The universe is vast beyond the stars/But You are mindful when a sparrow falls.

With every day I wake up in the morning, I grow increasingly convinced that this is one of the central struggles of the Christian—to recognize both our smallness and our significance, to trust not just God’s power but his tenderness. We, too, are sparrows—wounded in our way, trapped beneath hard asphalt and an often frightening world. Sometimes hands meant to heal come too close, and we flit away because vulnerability is just as terrifying as suffering. Sometimes we would rather stay trapped beneath the car because the universe is vast beyond the stars, and hurricanes hit and racism seems to have an infinite number of lives and our own selfishness is as formidable a trap as the underbelly of a car is to a sparrow. Solar eclipses and solar engines; dark skies and darker selves. It’s difficult to know where to turn, where to look in the sky, which direction to run.

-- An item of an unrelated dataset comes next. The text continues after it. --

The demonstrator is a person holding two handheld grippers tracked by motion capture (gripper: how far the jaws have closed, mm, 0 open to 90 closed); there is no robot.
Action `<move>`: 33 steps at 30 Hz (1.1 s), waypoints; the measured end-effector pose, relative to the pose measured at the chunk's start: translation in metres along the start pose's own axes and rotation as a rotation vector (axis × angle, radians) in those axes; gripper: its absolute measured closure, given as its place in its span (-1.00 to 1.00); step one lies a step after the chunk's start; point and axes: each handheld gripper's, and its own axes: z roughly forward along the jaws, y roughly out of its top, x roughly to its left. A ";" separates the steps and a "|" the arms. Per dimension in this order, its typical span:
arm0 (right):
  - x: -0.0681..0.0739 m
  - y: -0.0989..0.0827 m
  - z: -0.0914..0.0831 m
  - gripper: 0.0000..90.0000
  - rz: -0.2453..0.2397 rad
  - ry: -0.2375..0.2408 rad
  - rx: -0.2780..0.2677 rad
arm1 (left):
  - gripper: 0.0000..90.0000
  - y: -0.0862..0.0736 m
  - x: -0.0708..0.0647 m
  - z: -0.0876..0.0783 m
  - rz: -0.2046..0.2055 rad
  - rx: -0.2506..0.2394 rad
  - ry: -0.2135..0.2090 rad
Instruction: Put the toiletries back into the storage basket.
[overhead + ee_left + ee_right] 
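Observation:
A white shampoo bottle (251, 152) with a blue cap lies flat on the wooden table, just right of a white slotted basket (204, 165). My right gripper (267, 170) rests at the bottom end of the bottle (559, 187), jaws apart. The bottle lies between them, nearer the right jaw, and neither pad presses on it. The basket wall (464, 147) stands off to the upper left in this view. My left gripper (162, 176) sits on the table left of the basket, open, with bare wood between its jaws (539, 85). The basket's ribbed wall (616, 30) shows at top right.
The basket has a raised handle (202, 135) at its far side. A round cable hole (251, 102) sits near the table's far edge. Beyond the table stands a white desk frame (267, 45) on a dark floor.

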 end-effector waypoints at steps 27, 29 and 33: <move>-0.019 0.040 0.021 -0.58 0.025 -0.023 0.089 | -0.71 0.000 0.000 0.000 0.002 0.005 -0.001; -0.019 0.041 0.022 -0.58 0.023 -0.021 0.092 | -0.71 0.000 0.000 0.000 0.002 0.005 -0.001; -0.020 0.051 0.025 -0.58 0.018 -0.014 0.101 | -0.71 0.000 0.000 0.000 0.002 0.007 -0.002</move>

Yet we run to him. To the one who owns the vastness of the universe and yet condescends to know the pain of the sparrow. To the one whose power is beyond our understanding, but so also is his tenderness, and as the philosopher Nicholas Wolterstorff writes, “perhaps his sorrow is splendor.” The Christ who bridges polarities, who reconciles paradoxes, whose sorrow is splendor, is a Christ we can trust.

He creates eclipses and sparrows, and we are safe in his hands.